Improving Memory System Performance through Exploiting Asymmetries in Heterogeneous Memories : 이종 메모리의 비대칭성을 이용하는 메모리 시스템 성능 향상 기술

Cited 0 time in Web of Science Cited 0 time in Scopus
융합과학기술대학원 융합과학부(지능형융합시스템전공)
Issue Date
서울대학교 대학원
학위논문 (박사)-- 서울대학교 대학원 : 융합과학기술대학원 융합과학부(지능형융합시스템전공), 2018. 8. 안정호.
The memory system in computing systems has a significant impact on application performance. Therefore, it is important to improve memory system performance, which comes from various factors such as intrinsic access latency/bandwidth and microarchitecture of the main memory device (e.g., DRAM), total memory capacity, and memory controller design (including the control method based on device characteristics). First, we focused on DRAM access latency, which often directly affects the application execution time.
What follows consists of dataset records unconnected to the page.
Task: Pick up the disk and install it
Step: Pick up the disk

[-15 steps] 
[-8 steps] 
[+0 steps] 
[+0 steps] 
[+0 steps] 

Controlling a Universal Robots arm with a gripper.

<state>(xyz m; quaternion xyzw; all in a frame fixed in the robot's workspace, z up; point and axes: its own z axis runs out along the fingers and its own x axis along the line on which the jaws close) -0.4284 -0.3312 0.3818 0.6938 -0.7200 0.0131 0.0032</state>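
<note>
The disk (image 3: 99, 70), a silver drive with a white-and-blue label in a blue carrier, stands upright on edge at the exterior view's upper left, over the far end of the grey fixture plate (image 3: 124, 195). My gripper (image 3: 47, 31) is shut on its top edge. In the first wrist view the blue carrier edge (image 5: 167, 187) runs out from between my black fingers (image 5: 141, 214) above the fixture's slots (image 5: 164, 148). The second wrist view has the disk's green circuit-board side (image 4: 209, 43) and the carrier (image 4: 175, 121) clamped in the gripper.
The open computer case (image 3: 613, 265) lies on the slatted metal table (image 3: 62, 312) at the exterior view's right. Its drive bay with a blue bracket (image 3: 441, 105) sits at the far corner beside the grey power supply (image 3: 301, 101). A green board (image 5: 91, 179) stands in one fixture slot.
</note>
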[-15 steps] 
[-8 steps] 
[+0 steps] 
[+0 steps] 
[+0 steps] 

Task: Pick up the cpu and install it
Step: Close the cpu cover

This is more critical for applications where lack of locality or memory-level parallelism is observed. However, reducing it by generation has been slow compared to enhancing DRAM capacity and bandwidth. Although low-latency DRAM organizations have been introduced, they increase the chip dimensions substantially or require software modification due to access latency non-uniformity. Moreover, most reduce row activation and precharge time rather than column access latency which is more critical. Next, we focused on memory capacity as satisfying the demand for higher memory capacity is a major problem for computing systems. Conventional solutions are reaching those limits, so DRAM/NVM hybrid main memory systems that consist of emerging Non-Volatile Memory (NVM) for large capacity and DRAM last-level cache for high access speed were proposed to make further improvements. However, in these systems, the two device types share limited memory channels (or ranks) where NVM channels (or ranks) are often less utilized than DRAM ones. This causes an imbalance in the use of every channel (or rank), deteriorating memory system performance when an application needs moderate bandwidth. Last, we also focused on the performance of NVM. Phase Change Memory (PCM) is a promising NVM candidate for DRAM/NVM hybrid main memory systems due to its merits of high capacity and low standby power. However, the poor write performance is a critical issue for full adoption as main memory devices. Due to the high write power consumption and high write latency, the PCMs write throughput is severely limited under chip power restriction.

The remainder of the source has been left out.